Data:
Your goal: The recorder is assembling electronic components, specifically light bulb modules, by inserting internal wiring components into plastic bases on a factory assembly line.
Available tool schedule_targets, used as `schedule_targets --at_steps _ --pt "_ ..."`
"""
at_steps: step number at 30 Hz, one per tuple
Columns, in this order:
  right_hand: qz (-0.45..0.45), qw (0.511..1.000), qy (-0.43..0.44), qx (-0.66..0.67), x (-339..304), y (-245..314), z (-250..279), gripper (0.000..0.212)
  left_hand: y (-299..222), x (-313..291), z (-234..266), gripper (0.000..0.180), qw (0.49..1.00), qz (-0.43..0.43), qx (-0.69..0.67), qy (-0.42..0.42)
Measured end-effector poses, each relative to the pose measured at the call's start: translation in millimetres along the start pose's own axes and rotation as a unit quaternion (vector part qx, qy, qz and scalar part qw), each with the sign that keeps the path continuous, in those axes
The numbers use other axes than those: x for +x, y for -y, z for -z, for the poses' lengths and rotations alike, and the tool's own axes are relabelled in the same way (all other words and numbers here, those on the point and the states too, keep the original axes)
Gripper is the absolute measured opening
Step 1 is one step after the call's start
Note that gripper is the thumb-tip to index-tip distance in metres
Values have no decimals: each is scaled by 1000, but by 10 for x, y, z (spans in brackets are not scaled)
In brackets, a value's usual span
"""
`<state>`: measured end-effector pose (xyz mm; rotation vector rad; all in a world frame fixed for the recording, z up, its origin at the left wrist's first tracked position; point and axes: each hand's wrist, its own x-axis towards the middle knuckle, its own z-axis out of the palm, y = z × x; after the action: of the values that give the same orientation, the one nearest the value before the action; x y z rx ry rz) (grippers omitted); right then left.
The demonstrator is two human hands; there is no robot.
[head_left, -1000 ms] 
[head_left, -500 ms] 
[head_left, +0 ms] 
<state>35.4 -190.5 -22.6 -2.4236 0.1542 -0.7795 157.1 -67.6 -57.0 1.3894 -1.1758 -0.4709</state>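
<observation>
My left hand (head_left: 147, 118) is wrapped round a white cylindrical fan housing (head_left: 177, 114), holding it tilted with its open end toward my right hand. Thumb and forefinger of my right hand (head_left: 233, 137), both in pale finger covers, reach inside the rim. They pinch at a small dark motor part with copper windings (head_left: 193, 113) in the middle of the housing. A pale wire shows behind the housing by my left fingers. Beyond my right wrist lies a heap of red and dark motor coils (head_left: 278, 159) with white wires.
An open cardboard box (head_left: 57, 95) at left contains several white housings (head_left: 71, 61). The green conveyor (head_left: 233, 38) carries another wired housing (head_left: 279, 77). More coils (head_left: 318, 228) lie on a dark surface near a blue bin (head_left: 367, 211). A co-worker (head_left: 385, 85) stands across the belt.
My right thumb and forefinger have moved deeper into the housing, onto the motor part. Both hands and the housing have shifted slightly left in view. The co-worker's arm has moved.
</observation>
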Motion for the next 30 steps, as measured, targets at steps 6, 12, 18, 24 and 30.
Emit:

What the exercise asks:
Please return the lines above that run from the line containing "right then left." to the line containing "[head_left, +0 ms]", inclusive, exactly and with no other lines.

Solution to this task:
`<state>`: measured end-effector pose (xyz mm; rotation vector rad; all in a world frame fixed for the recording, z up, its origin at the left wrist's first tracked position; point and axes: each hand's wrist, its own x-axis towards the middle knuckle, its own z-axis out of the palm, y = z × x; after the action: of the values that give the same orientation, the one nearest the value before the action; x y z rx ry rz) (grippers omitted); right then left.
The demonstrator is two human hands; there is no robot.
[head_left, -1000 ms] 
[head_left, -500 ms] 
[head_left, +0 ms] 

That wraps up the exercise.